Avec « Spinal Tap », « Garçon choc pour nana chic » et surtout « Stand By Me », Rob Reiner a continué de marquer son empreinte dans les années 80 et prolonge son cinéma à une jeunesse en proie à la dureté de la vie. La mort et la nostalgie imposaient le rythme de son dernier succès, tout en proposant un tremplin exceptionnel pour le réalisateur en quête d’un nouveau conte pour séduire son public rêveur ou simplement conditionné à une culture grandissante du numérique. On préfère tout de même l’insinuer discrètement au nom des jeux vidéo, super-héros et autres super-idoles de l’époque.

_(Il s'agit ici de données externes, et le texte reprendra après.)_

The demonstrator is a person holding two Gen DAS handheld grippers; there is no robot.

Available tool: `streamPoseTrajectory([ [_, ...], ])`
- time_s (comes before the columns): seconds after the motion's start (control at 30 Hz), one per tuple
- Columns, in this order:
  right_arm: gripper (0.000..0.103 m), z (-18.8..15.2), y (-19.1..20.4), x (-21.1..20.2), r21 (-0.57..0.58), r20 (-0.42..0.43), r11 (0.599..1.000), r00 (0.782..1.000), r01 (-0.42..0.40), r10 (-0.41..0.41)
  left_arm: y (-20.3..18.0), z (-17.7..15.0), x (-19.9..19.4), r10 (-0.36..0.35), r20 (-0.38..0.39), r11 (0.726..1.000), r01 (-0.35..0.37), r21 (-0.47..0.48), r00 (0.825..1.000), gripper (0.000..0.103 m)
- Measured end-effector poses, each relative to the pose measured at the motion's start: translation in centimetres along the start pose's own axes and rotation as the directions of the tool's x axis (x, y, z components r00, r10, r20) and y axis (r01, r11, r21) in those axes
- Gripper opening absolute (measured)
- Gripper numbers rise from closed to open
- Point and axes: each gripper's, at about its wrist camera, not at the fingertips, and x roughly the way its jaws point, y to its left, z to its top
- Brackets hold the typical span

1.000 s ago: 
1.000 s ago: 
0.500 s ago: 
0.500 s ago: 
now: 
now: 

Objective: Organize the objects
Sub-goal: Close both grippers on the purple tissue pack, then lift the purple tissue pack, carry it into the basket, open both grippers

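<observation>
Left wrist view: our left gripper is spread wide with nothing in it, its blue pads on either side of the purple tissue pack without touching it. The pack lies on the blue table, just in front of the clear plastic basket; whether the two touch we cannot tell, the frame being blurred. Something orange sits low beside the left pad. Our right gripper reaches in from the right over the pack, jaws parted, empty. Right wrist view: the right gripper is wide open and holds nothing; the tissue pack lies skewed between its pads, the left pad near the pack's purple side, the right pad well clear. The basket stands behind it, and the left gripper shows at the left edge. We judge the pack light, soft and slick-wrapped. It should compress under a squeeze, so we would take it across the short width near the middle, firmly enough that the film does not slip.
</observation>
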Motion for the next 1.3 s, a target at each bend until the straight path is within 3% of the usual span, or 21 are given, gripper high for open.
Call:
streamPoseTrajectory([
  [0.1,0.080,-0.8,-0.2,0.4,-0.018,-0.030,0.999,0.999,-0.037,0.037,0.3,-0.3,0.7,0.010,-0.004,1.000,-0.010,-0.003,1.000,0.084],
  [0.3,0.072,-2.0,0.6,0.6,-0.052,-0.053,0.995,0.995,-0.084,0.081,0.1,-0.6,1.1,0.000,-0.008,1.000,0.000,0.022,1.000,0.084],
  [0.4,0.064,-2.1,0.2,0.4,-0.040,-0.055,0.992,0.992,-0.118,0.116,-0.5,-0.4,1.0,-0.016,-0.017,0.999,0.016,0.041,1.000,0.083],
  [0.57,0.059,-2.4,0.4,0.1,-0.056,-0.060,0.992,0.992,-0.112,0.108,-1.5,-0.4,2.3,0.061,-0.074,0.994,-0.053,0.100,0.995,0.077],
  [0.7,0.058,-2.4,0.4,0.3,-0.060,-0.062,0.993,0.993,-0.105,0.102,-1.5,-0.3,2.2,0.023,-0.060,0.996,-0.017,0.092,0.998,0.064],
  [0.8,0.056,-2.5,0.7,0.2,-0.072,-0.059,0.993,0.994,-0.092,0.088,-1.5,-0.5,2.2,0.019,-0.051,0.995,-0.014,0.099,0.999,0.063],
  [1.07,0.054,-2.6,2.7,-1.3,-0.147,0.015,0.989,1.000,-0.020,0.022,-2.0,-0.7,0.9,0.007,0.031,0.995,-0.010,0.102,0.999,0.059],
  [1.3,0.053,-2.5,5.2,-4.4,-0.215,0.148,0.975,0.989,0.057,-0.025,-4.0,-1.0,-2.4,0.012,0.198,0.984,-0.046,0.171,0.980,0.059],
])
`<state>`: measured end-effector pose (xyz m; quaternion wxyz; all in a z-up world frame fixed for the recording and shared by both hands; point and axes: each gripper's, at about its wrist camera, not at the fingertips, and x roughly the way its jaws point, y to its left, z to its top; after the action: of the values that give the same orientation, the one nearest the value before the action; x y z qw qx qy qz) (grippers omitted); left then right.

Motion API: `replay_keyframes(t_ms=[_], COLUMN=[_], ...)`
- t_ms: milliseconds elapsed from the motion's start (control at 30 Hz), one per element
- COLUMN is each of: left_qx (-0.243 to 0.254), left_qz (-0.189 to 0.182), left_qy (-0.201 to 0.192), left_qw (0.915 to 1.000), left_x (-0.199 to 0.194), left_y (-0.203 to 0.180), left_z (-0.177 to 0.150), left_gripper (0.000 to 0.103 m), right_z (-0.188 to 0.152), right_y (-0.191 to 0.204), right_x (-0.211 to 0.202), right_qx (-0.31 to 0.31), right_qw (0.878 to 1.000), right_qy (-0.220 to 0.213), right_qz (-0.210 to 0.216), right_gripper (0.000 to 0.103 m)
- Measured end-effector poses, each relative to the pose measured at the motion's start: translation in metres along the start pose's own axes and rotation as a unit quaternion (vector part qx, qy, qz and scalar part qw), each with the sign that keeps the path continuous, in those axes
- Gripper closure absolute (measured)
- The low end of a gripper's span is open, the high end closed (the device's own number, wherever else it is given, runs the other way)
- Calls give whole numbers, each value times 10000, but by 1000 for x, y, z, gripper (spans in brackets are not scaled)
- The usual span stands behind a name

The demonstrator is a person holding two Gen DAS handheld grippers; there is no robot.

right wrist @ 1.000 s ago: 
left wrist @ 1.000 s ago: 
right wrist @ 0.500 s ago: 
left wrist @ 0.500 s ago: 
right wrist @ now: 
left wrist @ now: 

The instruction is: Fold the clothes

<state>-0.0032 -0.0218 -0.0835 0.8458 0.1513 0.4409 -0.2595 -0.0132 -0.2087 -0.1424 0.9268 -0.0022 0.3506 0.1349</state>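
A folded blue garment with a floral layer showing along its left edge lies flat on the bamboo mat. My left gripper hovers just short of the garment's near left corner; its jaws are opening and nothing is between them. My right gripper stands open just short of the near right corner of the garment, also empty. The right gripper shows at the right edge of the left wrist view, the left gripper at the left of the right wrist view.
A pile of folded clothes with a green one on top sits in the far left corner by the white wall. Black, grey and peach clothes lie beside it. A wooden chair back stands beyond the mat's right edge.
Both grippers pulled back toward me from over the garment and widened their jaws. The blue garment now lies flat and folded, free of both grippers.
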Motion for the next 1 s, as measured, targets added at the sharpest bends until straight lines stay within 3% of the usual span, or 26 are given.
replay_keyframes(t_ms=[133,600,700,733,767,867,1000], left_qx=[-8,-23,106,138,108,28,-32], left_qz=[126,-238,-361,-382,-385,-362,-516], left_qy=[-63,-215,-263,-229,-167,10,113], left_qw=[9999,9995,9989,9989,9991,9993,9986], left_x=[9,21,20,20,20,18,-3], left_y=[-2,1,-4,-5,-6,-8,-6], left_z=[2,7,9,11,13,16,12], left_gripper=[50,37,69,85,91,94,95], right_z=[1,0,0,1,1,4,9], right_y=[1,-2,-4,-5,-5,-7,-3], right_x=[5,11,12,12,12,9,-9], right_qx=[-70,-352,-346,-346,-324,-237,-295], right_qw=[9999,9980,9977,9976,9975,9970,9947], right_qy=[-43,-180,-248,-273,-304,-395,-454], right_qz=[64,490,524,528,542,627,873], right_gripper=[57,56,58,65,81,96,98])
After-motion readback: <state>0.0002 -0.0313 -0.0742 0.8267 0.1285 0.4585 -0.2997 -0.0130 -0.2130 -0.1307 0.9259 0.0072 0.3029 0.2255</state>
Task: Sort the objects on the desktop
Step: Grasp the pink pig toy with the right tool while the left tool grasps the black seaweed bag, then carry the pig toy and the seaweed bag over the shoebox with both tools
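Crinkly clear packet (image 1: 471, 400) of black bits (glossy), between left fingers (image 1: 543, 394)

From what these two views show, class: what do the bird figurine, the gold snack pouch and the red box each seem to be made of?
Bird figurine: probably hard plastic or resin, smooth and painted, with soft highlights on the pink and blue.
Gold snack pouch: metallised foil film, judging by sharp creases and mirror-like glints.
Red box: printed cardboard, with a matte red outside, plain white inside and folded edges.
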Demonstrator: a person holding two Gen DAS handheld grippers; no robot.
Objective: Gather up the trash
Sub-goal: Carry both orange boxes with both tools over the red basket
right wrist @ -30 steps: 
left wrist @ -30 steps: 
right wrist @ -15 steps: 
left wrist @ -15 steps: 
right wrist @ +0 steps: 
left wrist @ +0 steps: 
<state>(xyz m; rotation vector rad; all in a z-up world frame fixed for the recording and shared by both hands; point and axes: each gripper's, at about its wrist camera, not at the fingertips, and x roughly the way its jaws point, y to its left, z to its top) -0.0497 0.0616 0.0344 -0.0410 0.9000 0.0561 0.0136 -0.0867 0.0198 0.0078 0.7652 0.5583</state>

Le fond réside dans les détails de narration, apportant des nuances au même titre que les italiens se sont approprier le western. Mais l’auteur et scénariste, William Goldman, opte pour une approche parodique, pour ne pas dire absurde, car c’est ce qui donne du charme à cette aventure à la fois épique et romantique.
Le détournement est donc à l’œuvre dans une intrigue qui file droit et qui n’emprunte pas le chemin le plus court afin de mieux explorer les subtilités d’un conte. Une princesse à sauver, un amour perdu, de la vengeance, etc. Le film compte déjà les ingrédients qui se greffent à la veine des histoires enchantées et désenchantées. Mel Brooks l’avait déjà tenté et il y a trouvé de l’enthousiasme en plus du succès. Le choix de Peter Falk pour encadrer la narration n’a donc rien d’aléatoire. A la manière de « Columbo », celui qui incarne le grand-père d’un enfant sensible est aussi rusé qu’habile pour maintenir notre attention au chaud. Nous découvrons ainsi les motivations simplettes de Bouton d’Or (Robin Wright), femme qui fait face à la cruauté d’un monde qui ne peut rester majestueux de bout en bout. Son amour pour Westley (Cary Elwes) démontre justement l’absurdité des coups de foudre sur les écrans et dans certains contes que l’on ne nuance plus, dont on ne prend plus de risques afin de ne pas irriter un lecteur non accompli et peu ouvert d’esprit. Mais c’est justement cette démarche qui a de quoi séduire, car ce dernier se pose des questions de vie, tout comme le jeune enfant malade dans son lit. Et il serait donc bon de connaître l’origine et le symbolisme de cette maladie qui le cloue sur place. A méditer.
On n’échappe donc pas à une intrigue qui zigzag sans arrêt, notamment avec le prestigieux Inigo Montoya (Mandy Patinkin), à l’aise avec le sabre, tandis que les pirates sont bien plus à l’aise avec le lyrisme et les bonnes manières. Le changement de camp ou simplement le changement de main convoquent l’inattendu et donc un plaisir certain à relativiser sur les émotions qui nous ont été proposé avec nostalgie. L’image du géant Fezzik (André Roussimoff) devient alors quelque chose de plus métaphysique dès lors que l’interprète et le personnage ne se confondent pas bien des aspects. Vient alors l’humour au second degré, qui sert magnifiquement un des antagonistes « brutaux », à savoir le comte Rugen (Christopher Guest). Une rapide caractérisation et on zappe les valeurs du guerrier. On pourrait se dire que rien ne va dans l’écriture et ce choix fait pourtant mouche.
Finalement, « The Princess Bride » est un bien film antipodique, un film qui nous tend ce que l’on souhaitera croiser, tout en jouant avec nos attentes. Du duel d’arme fair-play à la conclusion d’un mariage rattrapée, il faudra faire preuve de souplesse pour accepter ce conte qui a conscience de son aspect féérique décalé et qui est conscient de son existence au milieu d’autres œuvres qui ont forgé la culture populaire. Reiner s’attarde pourtant sur le fléau des jeux vidéo, qui brident les émotions fortes et le sens de l’aventure rien qu’en s’impliquant dans le récit. Et quand bien même l’émotion virtuelle existe et évoluera avec justesse et proche de l’influence du 7ème Art, le réalisateur comme l’auteur hurlent haut et fort en quoi l’imaginaire a une grande importance dans notre éducation qui ne finit jamais.